I'd say JI's piece as well as the remarks he reports from Michael Weinman can be reduced to "Slow your roll." That's not what we need now. It is not surprising to see it rejected by those in the throes of protest.
I don't have much sympathy with Isaac's position. His post concerns the rhetoric used by the protesters. I don't pay it much mind. I am reminded of debates about whether the slogan should have been "One, two, three, four, we don't want your fucking war" or "One, two, three, four, stop the bombing, end the war." Big deal, I don't care. At the end of the day you're trying to put pressure on the government to stop the war.
While I agree mostly with Gemma Sack's response, I would add the following point that she doesn't make. Whatever the atmospherics of "From the River to the Sea", she fails to note that this is exactly the slogan that has been used by Netanyahu and his allies for decades within Israel, just with the winner and loser reversed. To me this is the key point of that. Americans by and large don't know this.

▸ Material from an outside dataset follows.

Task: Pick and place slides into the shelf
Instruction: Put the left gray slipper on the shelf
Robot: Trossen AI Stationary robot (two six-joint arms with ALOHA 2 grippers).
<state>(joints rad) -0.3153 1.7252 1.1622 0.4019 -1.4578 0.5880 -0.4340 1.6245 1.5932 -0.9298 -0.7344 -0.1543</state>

I also disagree with the tactical emphasis on demanding divestment by universities. To me it misses the point. It leads to embarrassments like settling the confrontation by the administration conceding that they will look into removing Sabra Hummus from university cafeterias. Out of such "victories", a movement cannot be built. It's too weak a foundation. It looks ridiculous. Better to have demanded something of the government, that is, an end to unconditional military aid to Israel, as Bernie Sanders, Ro Khanna, and other have done. The sixties' movements demands were of the government - END THE WAR - no matter how it was stated. I think today's young radicals have no faith whatsoever in the government and therefore don't even bother to demand anything of it, and so confine their targets to the "closer at hand" universities. They might want to rethink this.
Be that as it may, however convoluted the logic was, I must concede that the protests led to Biden's stopping shipment of big bombs to Israel and that's not nothing. But that wasn't what they demanded.
Max your link to "Jeff Isaac's piece in Dissent" goes not there but to Gemma Sack's response to it. You can get there from the response however.